Friday, August 04, 2006

Cognitive jetsam

(1) On yesterday's Daily Show, guest Vali Nasr summed up the situation in Lebanon with the following lovely example of a nonce causative manner-of-motion verb, one my fave features of English grammar:
You can't shock-and-awe Hezbollah out of Beirut.

B: With enough computational space, couldn't you implement a natural-selection approach to any programming problem? Just give it a few clues so the stuff will compile, give it a few little algorithms that it can embed or modify, and let the thing string together lines of code, looking for sequences that will do something useful towards a user-defined goal. Take the best ten results from every generation as the starting point for the next, and may the best code win. Maybe people are already doing this? (Thanks to a commenter for pointing me to this link about the progress being made in this area -- it's only a matter of time before humans never have to think again... :) )
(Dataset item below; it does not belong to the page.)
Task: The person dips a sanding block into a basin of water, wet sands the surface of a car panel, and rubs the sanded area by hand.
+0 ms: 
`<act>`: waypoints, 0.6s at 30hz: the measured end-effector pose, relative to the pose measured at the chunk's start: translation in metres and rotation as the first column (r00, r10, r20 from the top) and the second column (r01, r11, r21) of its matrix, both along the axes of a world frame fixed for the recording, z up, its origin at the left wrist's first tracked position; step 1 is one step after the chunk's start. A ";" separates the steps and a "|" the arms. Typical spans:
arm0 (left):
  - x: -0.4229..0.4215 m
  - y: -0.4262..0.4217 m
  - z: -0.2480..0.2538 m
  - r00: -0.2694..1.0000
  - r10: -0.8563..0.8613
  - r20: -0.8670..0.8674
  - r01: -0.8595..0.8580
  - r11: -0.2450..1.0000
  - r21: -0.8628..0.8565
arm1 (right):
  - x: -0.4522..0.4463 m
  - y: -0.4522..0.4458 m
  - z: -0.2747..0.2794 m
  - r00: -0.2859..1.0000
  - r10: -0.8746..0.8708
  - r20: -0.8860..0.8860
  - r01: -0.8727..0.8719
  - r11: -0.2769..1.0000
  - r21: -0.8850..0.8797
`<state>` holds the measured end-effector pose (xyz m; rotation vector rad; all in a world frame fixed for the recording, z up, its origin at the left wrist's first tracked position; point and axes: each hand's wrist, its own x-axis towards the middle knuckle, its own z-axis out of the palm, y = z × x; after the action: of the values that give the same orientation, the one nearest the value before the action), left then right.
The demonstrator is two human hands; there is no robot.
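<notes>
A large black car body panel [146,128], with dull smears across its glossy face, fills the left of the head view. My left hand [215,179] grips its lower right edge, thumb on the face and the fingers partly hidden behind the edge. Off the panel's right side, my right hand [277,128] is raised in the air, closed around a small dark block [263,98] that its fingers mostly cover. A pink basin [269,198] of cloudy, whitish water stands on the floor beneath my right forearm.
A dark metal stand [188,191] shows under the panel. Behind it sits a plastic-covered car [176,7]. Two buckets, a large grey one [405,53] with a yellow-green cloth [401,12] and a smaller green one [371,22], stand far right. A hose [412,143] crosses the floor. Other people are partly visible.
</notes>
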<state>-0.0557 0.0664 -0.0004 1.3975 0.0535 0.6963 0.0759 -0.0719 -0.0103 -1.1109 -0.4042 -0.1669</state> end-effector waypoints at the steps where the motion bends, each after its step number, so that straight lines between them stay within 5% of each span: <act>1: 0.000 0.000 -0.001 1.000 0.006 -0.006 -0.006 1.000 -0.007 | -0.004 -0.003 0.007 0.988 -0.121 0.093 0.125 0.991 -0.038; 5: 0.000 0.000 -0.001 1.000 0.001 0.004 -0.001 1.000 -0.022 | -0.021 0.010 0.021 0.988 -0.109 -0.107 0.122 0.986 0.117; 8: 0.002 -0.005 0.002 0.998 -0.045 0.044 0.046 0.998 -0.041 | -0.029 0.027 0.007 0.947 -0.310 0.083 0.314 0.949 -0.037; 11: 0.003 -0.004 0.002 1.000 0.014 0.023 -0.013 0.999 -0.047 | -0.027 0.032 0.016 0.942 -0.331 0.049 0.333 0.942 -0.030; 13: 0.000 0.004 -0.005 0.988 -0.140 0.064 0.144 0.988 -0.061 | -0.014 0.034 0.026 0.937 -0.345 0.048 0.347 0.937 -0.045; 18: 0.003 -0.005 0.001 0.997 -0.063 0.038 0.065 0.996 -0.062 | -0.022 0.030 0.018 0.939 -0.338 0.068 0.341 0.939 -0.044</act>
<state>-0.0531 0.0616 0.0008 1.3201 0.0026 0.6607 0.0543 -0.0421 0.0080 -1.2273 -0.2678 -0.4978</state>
III. Maybe pagoda-style roofs are good in rainy climates? Rain wouldn't run along to collect on the corners and erode foundation-threatening holes at the corners of the building, but rather drip with less impact off the length of the eaves?
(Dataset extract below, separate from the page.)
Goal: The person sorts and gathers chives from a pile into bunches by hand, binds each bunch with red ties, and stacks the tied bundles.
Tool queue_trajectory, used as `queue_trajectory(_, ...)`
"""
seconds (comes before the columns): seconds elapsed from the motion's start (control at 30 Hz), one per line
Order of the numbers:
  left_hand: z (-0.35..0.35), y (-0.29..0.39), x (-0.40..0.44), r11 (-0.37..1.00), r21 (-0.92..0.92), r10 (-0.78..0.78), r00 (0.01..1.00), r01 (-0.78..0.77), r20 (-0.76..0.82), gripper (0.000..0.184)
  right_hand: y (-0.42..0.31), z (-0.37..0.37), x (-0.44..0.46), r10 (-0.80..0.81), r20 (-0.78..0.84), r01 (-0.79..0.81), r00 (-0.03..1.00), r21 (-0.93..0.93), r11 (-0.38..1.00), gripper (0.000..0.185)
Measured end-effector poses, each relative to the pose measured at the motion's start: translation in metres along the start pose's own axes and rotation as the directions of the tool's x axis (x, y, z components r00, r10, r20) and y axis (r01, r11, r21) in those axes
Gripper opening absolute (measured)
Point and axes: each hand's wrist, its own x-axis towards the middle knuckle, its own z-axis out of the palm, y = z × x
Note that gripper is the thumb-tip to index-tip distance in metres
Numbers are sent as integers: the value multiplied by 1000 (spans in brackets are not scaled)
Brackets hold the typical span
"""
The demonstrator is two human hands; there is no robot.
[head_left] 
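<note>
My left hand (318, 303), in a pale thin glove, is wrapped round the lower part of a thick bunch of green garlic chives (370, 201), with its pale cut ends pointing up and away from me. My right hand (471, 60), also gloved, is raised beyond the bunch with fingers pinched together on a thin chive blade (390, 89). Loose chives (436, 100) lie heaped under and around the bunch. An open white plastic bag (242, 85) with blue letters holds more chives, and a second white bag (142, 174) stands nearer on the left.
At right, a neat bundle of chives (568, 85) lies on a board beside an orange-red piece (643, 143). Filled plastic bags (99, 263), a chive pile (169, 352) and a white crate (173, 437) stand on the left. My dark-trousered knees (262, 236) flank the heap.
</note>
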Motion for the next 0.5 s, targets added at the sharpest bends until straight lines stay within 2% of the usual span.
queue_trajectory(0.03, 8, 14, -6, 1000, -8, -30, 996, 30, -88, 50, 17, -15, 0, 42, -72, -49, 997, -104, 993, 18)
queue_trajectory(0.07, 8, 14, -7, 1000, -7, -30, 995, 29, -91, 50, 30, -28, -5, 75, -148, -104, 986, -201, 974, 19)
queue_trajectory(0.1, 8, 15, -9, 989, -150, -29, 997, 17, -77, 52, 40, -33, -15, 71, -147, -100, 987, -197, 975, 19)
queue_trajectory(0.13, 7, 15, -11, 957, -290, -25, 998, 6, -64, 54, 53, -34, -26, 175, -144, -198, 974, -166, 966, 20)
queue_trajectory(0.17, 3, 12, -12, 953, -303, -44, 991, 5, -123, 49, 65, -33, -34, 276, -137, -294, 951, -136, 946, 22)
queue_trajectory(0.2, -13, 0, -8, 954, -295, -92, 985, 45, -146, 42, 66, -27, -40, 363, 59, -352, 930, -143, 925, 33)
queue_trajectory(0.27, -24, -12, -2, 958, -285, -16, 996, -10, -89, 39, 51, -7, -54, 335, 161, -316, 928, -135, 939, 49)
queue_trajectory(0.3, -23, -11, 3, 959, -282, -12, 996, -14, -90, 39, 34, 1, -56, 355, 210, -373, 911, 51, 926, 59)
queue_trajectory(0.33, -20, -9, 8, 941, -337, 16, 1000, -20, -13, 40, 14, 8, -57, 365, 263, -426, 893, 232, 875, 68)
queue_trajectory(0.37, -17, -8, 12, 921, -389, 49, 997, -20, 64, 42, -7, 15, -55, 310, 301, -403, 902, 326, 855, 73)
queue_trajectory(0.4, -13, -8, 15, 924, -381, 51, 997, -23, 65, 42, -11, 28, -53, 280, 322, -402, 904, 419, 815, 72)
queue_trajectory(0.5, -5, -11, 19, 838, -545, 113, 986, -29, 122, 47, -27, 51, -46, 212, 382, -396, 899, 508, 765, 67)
Δ - Trying to decide on the meaning of a completive aspectual verb, ya'ate, in Hiaki (Yaqui, Yoeme) today, we were looking at the following sentence:

Haivu yukya'atek.
Haivu yuk-ya'ate-k
already rain-ya'ate-perf
"It's already stopped raining."

We had some reason to think that ya'ate means something more like 'finish' than 'stop', but the main verb in the example here, and the translation, of course, made me wonder if it might really be more like 'stop' than 'finish'. I said as much, and someone asked me why -- what's the difference between stop raining and finish raining? Well, I said, let me put it this way: in Newfoundland, where I grew up, it does occasionally stop raining. But it never finishes raining. Har.
[Here's the thing: 'Rain' is usually a pretty good example of an activity verb, rather than an accomplishment like, say 'evaporate'—activities just come to a halt whenever, rather than culminate at a necessary endpoint. The meaning of 'stop' goes with pretty much any verb with a duration, while 'finish' is a bit pickier, preferring to go with a verb that has a natural endpoint built in. With accomplishment predicates you can really see the difference:

The water stopped evaporating ---> still some water left
The water finished evaporating ---> water all gone

He stopped building the house ---> complete house doesn't exist
He finished building the house ---> complete house exists, move on in.

So if ya'ate means something like 'finish', then it might be a little unusual to see it in combination with a non-culminating verb like 'rain', in an apparently episodic context like this. But maybe not; it's not like 'It finished raining' is uninterpretable or even unnatural. Heck, rain here in the southwest really does 'finish' -- the monsoon rains we're having right now will finish in a couple of weeks, and we won't see any more for at least three or four months. We're going to have to get some examples with good accomplishment predicates, and check the entailments.

Let me tell you, figuring this stuff out is fun! I am one lucky linguist.]